> **Problem description**: With both ends included, repeat exactly the lines of the entries below from the one containing "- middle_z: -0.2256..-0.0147" down to the one containing "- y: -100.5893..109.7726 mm", and no others.

> **The input**:
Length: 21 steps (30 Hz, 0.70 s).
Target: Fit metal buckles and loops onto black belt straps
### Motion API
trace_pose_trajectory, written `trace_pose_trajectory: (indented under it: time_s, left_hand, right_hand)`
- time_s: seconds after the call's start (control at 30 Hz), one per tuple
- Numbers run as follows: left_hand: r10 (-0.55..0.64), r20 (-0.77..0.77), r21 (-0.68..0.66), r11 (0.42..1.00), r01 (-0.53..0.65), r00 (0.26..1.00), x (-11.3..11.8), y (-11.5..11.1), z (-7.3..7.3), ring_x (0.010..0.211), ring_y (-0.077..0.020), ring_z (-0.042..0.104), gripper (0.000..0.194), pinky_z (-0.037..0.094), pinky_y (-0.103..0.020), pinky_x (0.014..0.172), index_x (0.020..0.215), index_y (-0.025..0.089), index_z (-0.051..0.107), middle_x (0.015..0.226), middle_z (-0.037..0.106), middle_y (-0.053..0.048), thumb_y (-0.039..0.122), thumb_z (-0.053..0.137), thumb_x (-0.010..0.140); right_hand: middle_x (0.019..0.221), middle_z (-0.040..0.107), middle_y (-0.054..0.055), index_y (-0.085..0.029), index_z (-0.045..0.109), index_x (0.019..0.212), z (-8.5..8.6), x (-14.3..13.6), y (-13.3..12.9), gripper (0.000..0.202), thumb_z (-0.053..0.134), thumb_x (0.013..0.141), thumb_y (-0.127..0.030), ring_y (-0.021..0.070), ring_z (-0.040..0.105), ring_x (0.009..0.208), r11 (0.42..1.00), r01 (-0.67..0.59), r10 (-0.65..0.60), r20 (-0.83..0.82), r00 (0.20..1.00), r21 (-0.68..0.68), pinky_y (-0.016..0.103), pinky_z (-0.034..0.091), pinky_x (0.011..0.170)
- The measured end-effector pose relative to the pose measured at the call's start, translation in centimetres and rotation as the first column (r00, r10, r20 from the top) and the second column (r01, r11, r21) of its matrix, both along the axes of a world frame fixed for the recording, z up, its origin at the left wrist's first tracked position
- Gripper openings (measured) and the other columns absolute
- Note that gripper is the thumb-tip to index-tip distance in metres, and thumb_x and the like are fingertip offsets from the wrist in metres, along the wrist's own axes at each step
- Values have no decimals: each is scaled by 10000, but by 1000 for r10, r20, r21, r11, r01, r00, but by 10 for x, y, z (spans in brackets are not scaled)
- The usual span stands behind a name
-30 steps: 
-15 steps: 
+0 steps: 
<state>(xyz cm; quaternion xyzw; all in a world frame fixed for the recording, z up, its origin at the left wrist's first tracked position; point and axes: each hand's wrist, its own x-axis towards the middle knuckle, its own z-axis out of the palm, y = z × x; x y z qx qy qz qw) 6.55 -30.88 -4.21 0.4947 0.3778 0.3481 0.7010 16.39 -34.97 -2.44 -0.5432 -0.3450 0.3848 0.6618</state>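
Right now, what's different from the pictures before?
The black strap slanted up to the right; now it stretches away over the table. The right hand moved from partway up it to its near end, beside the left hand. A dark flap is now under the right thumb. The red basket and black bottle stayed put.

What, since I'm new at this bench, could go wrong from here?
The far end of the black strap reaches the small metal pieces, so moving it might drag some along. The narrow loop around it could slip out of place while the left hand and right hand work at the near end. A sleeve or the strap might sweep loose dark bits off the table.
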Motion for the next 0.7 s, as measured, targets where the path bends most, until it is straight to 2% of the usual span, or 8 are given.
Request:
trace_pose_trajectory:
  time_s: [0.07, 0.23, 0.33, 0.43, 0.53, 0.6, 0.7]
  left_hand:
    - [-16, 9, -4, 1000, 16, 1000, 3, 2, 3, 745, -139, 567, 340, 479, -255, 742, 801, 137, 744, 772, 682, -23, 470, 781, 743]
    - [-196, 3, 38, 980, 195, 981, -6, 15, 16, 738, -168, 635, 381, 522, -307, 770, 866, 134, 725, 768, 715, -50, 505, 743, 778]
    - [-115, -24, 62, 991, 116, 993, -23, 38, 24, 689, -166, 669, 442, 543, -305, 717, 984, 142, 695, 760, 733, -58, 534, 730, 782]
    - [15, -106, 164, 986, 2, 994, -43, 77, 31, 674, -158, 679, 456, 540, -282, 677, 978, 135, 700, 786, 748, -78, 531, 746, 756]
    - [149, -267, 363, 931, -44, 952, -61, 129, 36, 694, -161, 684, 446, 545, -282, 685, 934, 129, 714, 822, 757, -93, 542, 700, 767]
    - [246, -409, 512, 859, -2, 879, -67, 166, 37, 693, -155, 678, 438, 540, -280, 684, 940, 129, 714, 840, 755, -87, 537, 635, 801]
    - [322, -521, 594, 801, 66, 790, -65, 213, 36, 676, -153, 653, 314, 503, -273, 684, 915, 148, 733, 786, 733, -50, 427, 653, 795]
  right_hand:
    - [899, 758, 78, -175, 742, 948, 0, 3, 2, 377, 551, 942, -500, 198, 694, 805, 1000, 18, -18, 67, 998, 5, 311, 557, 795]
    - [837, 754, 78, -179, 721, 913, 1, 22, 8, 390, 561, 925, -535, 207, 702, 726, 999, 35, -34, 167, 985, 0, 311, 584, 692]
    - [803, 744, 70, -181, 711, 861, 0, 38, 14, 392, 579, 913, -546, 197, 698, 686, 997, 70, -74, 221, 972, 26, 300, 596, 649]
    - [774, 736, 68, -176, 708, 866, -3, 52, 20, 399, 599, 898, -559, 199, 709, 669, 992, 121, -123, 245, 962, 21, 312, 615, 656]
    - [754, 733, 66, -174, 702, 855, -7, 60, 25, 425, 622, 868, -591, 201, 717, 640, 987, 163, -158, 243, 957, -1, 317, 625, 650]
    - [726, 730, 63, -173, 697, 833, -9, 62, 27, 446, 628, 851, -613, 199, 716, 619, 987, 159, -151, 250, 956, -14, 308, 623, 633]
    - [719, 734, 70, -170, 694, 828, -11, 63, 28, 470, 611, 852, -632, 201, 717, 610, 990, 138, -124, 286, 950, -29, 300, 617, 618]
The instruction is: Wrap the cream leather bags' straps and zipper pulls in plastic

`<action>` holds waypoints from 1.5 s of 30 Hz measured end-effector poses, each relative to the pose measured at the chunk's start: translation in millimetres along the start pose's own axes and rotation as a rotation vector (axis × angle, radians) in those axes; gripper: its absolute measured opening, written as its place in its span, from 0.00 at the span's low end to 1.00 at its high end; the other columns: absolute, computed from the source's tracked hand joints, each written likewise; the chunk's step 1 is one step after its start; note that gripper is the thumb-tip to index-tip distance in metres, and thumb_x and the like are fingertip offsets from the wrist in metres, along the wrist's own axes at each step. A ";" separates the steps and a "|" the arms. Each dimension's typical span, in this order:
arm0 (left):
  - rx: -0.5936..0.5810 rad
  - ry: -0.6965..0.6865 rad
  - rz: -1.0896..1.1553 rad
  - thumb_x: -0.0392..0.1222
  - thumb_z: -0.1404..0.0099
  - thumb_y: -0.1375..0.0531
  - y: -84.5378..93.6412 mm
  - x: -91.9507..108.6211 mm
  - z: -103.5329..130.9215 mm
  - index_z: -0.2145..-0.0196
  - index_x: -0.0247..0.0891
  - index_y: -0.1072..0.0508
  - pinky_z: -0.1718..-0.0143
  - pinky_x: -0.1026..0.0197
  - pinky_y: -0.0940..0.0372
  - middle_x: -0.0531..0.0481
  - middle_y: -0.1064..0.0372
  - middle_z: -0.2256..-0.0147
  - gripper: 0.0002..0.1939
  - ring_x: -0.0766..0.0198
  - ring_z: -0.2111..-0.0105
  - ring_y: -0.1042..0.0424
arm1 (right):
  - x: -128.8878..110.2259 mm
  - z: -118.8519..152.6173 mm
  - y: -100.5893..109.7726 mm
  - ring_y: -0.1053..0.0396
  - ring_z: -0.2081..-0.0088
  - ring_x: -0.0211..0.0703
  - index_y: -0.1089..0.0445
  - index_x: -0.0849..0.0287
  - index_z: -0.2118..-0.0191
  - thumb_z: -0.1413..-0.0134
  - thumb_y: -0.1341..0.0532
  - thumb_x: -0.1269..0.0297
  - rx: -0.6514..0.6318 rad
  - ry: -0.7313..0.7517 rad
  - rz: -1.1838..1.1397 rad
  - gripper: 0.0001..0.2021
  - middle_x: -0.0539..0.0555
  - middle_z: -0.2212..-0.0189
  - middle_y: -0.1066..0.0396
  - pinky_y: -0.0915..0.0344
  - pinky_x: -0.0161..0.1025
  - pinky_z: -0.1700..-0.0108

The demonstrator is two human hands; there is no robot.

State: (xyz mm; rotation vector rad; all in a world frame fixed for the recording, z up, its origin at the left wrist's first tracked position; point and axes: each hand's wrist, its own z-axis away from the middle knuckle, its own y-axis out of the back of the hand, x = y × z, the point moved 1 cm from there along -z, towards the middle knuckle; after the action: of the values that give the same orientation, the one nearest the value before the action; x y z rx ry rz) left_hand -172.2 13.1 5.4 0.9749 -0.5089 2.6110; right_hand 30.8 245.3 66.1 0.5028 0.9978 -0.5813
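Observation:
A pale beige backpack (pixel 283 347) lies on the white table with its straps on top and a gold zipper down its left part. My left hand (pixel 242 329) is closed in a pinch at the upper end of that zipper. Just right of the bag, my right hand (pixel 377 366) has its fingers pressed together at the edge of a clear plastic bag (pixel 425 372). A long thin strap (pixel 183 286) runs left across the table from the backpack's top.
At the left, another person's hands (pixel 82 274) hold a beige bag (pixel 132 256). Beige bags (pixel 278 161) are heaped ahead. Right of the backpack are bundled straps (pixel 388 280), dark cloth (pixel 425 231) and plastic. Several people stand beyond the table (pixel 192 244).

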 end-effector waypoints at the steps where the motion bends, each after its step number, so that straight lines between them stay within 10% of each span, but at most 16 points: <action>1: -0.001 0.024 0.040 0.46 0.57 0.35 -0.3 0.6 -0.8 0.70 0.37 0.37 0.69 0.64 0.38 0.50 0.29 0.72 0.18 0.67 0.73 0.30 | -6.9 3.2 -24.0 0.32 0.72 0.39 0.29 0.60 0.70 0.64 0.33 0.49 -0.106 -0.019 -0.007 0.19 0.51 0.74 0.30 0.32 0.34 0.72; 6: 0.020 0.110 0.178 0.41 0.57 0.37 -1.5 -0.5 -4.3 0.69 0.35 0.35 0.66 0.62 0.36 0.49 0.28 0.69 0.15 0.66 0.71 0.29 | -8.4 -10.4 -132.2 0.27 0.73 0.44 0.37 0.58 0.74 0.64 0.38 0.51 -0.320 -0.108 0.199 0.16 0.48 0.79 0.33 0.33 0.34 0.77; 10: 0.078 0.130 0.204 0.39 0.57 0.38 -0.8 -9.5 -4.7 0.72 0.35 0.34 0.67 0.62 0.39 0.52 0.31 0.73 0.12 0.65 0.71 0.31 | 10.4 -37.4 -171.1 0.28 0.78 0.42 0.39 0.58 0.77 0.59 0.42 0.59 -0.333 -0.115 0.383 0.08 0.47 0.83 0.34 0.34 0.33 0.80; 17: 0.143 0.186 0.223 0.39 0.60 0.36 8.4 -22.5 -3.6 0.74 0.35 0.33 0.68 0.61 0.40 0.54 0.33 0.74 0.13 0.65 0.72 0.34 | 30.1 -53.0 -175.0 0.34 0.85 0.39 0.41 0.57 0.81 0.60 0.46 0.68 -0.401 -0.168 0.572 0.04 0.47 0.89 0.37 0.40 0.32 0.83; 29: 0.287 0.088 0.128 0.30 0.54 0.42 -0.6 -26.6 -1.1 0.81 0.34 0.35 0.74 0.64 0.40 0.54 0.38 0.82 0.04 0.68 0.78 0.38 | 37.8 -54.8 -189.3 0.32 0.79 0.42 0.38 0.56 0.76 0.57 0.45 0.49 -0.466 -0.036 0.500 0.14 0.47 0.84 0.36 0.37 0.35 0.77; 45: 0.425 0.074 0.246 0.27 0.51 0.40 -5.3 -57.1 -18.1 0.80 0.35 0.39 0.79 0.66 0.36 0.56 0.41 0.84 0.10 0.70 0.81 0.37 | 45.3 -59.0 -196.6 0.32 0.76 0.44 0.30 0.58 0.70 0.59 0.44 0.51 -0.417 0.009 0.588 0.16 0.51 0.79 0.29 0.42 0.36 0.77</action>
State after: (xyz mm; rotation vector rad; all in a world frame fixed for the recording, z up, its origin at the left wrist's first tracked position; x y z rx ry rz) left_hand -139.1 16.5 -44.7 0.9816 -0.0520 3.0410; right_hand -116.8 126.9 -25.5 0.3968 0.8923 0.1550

> **Expected output**:
  - middle_z: -0.2256..-0.0147
  - gripper: 0.0002..0.1939
  - ring_x: -0.0766..0.0198
  - ring_z: -0.2111..-0.0105
  - ring_y: -0.1042..0.0424
arm1 (right):
  - x: -128.8878..110.2259 mm
  - z: -118.8519..152.6173 mm
  - y: -100.5893..109.7726 mm

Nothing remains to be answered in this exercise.